| About this task |
In the records below, begin at the line that has "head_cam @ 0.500" and stop after the line that has "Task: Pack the"; quote those lines verbatim and nothing more.

(Dataset excerpts)

================

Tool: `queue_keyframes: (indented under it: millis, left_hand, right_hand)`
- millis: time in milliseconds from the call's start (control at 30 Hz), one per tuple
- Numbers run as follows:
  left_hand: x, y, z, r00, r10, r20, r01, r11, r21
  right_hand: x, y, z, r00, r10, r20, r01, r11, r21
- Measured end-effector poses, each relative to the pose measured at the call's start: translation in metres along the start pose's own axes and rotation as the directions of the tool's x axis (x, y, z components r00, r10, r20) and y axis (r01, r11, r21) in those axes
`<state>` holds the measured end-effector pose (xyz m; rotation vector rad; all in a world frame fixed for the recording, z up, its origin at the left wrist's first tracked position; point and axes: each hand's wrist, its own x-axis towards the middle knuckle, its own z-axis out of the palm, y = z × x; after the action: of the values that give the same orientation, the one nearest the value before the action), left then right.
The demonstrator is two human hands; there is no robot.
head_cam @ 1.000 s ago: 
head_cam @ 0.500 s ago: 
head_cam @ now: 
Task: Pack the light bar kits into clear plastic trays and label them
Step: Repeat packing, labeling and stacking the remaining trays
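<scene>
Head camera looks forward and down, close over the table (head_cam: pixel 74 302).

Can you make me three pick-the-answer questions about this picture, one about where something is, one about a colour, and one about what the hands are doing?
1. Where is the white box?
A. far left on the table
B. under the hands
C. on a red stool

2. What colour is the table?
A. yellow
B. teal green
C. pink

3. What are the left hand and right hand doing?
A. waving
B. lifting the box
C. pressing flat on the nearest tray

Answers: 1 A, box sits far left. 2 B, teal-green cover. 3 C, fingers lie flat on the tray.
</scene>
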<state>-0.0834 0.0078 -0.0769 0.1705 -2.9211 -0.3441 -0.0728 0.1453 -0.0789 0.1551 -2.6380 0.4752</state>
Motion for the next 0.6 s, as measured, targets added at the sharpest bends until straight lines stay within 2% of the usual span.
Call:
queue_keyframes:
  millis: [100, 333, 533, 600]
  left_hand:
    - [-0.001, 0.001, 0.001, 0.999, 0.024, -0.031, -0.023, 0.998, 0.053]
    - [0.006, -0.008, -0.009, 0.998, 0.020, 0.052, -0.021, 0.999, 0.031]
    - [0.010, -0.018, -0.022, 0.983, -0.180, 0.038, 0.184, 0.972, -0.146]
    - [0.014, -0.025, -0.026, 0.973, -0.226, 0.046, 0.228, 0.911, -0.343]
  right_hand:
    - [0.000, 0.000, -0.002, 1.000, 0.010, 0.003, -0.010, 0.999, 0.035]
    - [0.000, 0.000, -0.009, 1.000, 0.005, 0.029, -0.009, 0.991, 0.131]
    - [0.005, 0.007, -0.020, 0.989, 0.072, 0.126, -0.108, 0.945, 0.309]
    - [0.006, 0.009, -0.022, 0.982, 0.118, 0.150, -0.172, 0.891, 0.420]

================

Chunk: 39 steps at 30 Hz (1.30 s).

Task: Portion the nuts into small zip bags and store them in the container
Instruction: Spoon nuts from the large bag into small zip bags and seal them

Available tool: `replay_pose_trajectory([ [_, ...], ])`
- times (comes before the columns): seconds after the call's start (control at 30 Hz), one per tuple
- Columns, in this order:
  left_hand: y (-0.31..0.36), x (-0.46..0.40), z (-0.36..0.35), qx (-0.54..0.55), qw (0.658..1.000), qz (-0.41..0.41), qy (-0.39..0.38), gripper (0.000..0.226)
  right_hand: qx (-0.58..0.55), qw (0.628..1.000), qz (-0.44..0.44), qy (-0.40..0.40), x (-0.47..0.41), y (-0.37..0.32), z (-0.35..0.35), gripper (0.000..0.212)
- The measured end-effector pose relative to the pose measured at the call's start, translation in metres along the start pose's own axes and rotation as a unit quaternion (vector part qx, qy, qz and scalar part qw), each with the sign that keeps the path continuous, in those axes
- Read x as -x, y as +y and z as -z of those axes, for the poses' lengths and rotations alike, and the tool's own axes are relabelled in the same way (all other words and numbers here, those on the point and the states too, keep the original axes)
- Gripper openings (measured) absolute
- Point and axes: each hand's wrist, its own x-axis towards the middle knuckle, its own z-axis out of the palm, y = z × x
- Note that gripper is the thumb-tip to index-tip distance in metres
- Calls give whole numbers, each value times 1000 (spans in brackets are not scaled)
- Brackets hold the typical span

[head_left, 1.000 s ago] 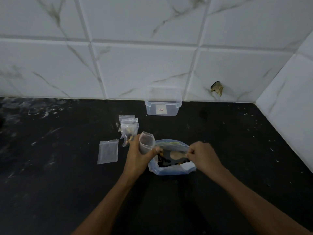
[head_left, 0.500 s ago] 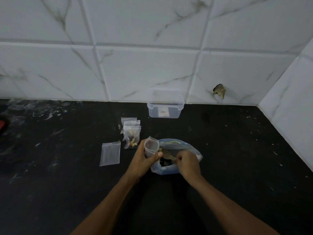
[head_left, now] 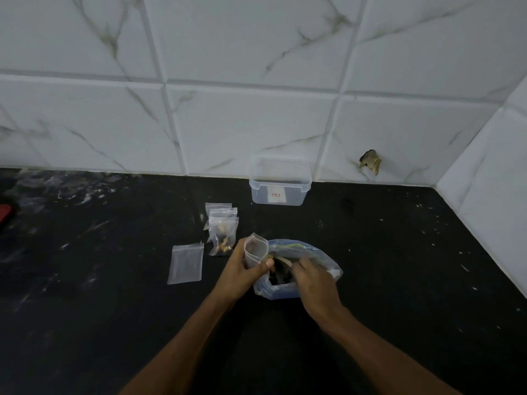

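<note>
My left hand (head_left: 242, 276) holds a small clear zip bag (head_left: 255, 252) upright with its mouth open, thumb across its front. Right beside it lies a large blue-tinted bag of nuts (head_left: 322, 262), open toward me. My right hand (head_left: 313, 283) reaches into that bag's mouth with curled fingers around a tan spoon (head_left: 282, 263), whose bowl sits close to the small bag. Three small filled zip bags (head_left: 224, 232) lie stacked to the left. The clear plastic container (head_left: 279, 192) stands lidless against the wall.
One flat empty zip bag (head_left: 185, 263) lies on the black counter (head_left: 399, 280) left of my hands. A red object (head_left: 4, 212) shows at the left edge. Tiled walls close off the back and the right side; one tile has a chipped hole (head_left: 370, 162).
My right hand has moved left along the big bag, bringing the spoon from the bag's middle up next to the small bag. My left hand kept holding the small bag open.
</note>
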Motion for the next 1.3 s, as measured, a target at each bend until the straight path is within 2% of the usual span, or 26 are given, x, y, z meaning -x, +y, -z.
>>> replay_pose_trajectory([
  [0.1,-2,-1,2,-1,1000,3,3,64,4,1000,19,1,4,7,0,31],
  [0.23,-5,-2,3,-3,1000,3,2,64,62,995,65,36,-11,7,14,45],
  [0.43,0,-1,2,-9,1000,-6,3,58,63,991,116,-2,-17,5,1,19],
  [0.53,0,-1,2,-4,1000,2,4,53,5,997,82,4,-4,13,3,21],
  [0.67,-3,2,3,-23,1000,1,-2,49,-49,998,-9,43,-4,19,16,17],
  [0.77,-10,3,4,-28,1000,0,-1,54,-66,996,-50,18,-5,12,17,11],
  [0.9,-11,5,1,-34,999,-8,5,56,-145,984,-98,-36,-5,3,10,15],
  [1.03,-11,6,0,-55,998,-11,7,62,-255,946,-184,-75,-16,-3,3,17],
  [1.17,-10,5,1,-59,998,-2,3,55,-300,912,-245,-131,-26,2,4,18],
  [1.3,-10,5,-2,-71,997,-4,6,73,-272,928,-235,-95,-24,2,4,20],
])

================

| Task answer |
head_cam @ 0.500 s ago: 
head_cam @ now: 
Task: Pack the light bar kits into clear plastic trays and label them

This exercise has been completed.